Trump has also implemented 25 percent tariffs on all steel and aluminum imports.
The gold price set a string of new highs in the month of April amid high market volatility as markets reacted to tariff decisions from Trump and the escalating trade war between the US and China. By April 11, Trump had raised US tariffs on Chinese imports to 145 percent and China had raised its tariffs on US products to 125 percent. Trump has reiterated that the US may need to go through a period of economic pain to enter a new "golden age" of economic prosperity.
Falling markets and a declining US dollar have supported gold too, as well as increased buying from China. Elon Musk's call to audit the gold holdings in Fort Knox has also brought attention to the yellow metal.
What factors have driven the gold price in the last five years?
Despite these recent runs, gold has seen its share of both peaks and troughs over the last decade. After remaining rangebound between US$1,100 and US$1,300 from 2014 to early 2019, gold pushed above US$1,500 in the second half of 2019 on a softer US dollar, rising geopolitical issues and a slowdown in economic growth.
Gold’s first breach of the significant US$2,000 price level in mid-2020 was due in large part to economic uncertainty caused by the COVID-19 pandemic. To break through that barrier and reach what was then a record high, the yellow metal added more than US$500, or 32 percent, to its value in the first eight months of 2020.
Gold price chart, September 14, 2020, to September 15, 2025.
Chart via the Investing News Network.
The gold price surpassed that level again in early 2022 as Russia's invasion of Ukraine collided with rising inflation around the world, increasing the allure of safe-haven assets and pulling the yellow metal up to a price of US$2,074.60 on March 8. However, it fell throughout the rest of 2022, dropping below US$1,650 in October.
Although it didn't quite reach the level of volatility as the previous year, the gold price experienced drastic price changes in 2023 on the back of banking instability, high interest rates and the breakout of war in the Middle East.
After central bank buying pushed the gold price up to the US$1,950.17 mark by the end of January, the Fed's 0.25 percent rate hike on February 1 sparked a retreat as the dollar and treasury yields saw gains. The precious metal went on to fall to its lowest price level of the year at US$1,809.87 on February 23.
The banking crisis that hit the US in early March caused a domino effect through the global financial system and led to the mid-March collapse of Credit Suisse, Switzerland’s second-largest bank. The gold price had jumped to US$1,989.13 by March 15. The continued fallout in the global banking system throughout the second quarter of the year allowed gold to break above US$2,000 on April 3, and go on to flirt with a near-record high of US$2,049.92 on May 3.
Those gains were tempered by the Fed’s ongoing rate hikes and improvements in the banking sector, resulting in a downward trend in the gold price throughout the remainder of the second quarter and throughout Q3. By October 4, gold had fallen to a low of US$1,820.01 and analysts expected the precious metal to drop below US$1,800.
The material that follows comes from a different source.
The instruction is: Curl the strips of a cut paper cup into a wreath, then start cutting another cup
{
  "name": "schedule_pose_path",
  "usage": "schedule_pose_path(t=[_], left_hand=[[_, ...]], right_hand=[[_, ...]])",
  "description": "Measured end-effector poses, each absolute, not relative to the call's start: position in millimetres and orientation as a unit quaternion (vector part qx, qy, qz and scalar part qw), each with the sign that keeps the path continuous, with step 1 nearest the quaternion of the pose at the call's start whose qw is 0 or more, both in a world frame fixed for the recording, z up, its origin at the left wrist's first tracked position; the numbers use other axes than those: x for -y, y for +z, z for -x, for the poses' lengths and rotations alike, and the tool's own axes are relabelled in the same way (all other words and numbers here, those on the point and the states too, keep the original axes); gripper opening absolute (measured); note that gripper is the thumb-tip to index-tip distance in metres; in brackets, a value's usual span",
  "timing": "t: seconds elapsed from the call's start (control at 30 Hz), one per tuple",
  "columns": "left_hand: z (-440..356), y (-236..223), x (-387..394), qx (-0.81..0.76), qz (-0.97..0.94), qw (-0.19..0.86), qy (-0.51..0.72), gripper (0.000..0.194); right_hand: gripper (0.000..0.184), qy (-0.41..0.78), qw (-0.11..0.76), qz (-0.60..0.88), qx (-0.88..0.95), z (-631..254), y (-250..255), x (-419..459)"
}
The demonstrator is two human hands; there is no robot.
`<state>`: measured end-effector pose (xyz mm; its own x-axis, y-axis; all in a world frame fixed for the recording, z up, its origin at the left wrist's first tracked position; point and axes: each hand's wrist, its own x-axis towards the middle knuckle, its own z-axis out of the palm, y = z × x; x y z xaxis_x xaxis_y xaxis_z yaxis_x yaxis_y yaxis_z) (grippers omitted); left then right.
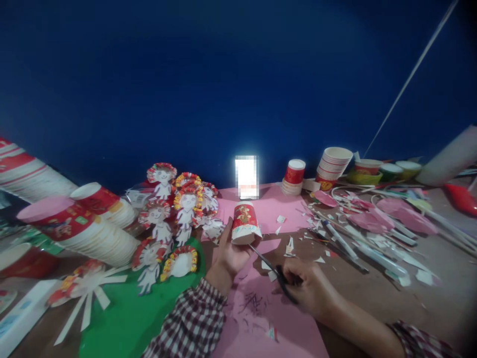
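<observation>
My left hand is wrapped around a red and white paper cup, tilted so that its cut lower edge faces me. In my right hand is a pair of scissors, held by the dark handles. The blade tips reach up to the cup's cut edge; whether they touch the paper is hard to tell. Below both hands lies a pink paper sheet with dark scribbles and small scraps. To the left of my left hand, several cut-out paper figures with curled red and yellow borders stand or lie together.
Stacked paper cups lean at the left, above a green sheet. Another cup stack stands at the back right. Pens, pink paper pieces and scraps cover the right side. A bright pixelated patch appears before the blue wall.
</observation>
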<state>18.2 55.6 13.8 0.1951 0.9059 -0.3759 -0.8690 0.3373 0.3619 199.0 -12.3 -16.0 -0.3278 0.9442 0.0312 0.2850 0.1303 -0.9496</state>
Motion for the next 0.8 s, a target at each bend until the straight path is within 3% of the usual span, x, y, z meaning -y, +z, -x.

That was before the October 7 attacks by Hamas on Israel ignited legitimate fears of a much larger conflict erupting in the Middle East. Reacting to those fears, and to rising expectations that the Fed would begin to reverse course on interest rates, gold broke through the important psychological level of US$2,000 and closed at US$2,007.08 on October 27. As the fighting intensified, gold reached a then-new high of US$2,152.30 in intraday trading on December 3.
That robust momentum in the spot gold price continued into 2024, chasing new highs on fears of a looming US recession, the promise of Fed rate cuts on the horizon, the worsening conflict in the Middle East and the tumultuous US presidential election year. By mid-March, gold was pushing up against the US$2,200 level.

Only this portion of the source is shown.